Ballistic performance
| Bullet mass/type | Velocity | Energy |
| 90 gr (6 g) Buffalo JHP | 1,025 ft/s (312 m/s) | 210 ft⋅lbf (280 J) |  |
| 95 gr (6 g) Federal FMJ | 980 ft/s (300 m/s) | 203 ft⋅lbf (275 J) |  |
| 45 gr (3 g) RBCD TFSP | 1,835 ft/s (559 m/s) | 337 ft⋅lbf (457 J) |  |
| 100 gr (6 g) Buffalo +P HC-FN | 1,160 ft/s (350 m/s) | 299 ft⋅lbf (405 J) |  |
| 85 gr (6 g) Norma MHP | 1,280 ft/s (390 m/s) | 309 ft⋅lbf (419 J) |  |

= .380 ACP =

Pistol cartridge designed by John Moses Browning

The .380 ACP (Automatic Colt Pistol), also known as .380 Auto, .380 Automatic, or 9×17mm, is a rimless, straight-walled pistol cartridge that was developed by firearms designer John Moses Browning. The cartridge headspaces on the mouth of the case. It was introduced in 1908 by Colt, for use in its new Colt Model 1903 Pocket Hammerless semi-automatic, and has been a popular self-defense cartridge ever since, seeing wide use in numerous handguns (typically smaller weapons). Other common names for .380 ACP refer to it with the metric system and use the shorter length or different inventor to discern from 9mm Luger, such as 9mm Short, Corto, or Kurz (English, Italian, and German, depending on context), or 9mm Browning and 9mm Browning Court, the C.I.P. designation using both ("Court" being the French word for 'Short' as the C.I.P. is based in France). It should not be confused with .38 ACP that John Moses Browning had also invented prior. The .380 ACP does not strictly conform to cartridge naming conventions, named after the diameter of the bullet, as the actual bullet diameter of the .380 ACP is .355 inches.

==Design==
The .380 ACP cartridge was derived from Browning's earlier .38 ACP design, which was only marginally more powerful. The .380 ACP was designed to be truly rimless, and headspaces on the case mouth instead of the rim for better accuracy. These relatively low-powered designs were intended for blowback pistols which lacked a barrel locking mechanism, which is often required for any handgun firing a round more powerful than a .380 ACP. Using blowback operation, the design can be simplified, and lowered in cost; a locking mechanism is unnecessary, since the mass of the slide and strength of the recoil spring are enough to absorb the recoil energy of the round, due to the round's relatively low bolt thrust. Blowback operation also permits the barrel to be permanently fixed to the frame, which promotes accuracy, unlike a traditional short recoil-operation pistol, which requires a tilting barrel to unlock the slide and barrel assembly when cycling. A drawback of the blowback system is that it requires a certain amount of slide mass to counter the recoil of the round used. The higher the power of the round, the heavier the slide assembly has to be in order for its inertia to safely absorb the recoil, meaning that a typical blowback pistol in a given caliber will be heavier than an equivalent recoil-operated weapon. Blowback weapons can be made in calibers larger than .380 ACP, but the required weight of the slide and strength of the spring makes this an unpopular option.

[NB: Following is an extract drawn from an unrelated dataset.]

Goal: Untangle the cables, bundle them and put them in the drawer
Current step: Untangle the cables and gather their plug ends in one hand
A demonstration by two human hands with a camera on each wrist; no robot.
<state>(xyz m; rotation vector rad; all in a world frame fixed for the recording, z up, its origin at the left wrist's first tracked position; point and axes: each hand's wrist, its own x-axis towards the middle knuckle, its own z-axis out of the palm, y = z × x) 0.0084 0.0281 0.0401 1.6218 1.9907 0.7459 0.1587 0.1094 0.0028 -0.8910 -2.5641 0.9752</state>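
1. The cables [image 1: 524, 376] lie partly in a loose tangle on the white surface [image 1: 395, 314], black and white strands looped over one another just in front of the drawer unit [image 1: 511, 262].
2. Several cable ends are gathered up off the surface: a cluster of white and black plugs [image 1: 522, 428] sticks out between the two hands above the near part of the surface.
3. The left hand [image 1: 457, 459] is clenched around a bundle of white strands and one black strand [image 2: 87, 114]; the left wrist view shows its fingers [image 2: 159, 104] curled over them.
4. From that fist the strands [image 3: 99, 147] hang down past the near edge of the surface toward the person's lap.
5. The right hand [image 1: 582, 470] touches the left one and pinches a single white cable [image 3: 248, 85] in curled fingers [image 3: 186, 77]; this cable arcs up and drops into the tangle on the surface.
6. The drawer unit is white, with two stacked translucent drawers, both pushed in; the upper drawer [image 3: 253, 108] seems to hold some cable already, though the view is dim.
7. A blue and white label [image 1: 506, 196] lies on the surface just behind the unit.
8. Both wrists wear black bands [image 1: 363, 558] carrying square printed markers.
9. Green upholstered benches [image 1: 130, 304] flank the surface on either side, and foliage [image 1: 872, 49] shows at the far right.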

Although the low power of the .380 ACP does not require a locking mechanism, there have been a number of locked-breech pistols chambered in .380 ACP, such as the Remington Model 51, Kel-Tec P3AT and Glock 42; all three being designed to be lighter than blowback-operated .380 ACP weapons. There have also been some relatively diminutive (blowback-operated) submachine guns, such as the Ingram MAC-11.

==Users==
The .380 ACP has experienced widespread usage since its introduction in the United States (1908) and in Europe (1912). It was later adopted by the armies of at least five European nations as their standard pistol cartridge before World War II; Czechoslovakia (Vz.38), Hungary (FEMARU 37M), and Italy, all of whom used domestic designs, as well as The Netherlands and Yugoslavia, both of whom adopted the FN Model 1922. It was also used extensively by Germany, who captured or purchased hundreds of thousands of pistols in this caliber during World War II. Popular German built commercial models, such as the Walther PPK were very popular with German officers. The Italian Army used the Beretta M1934, but the Italian Air Force and Navy stuck with the 7.65mm/.32 ACP when they adopted the Beretta M1935.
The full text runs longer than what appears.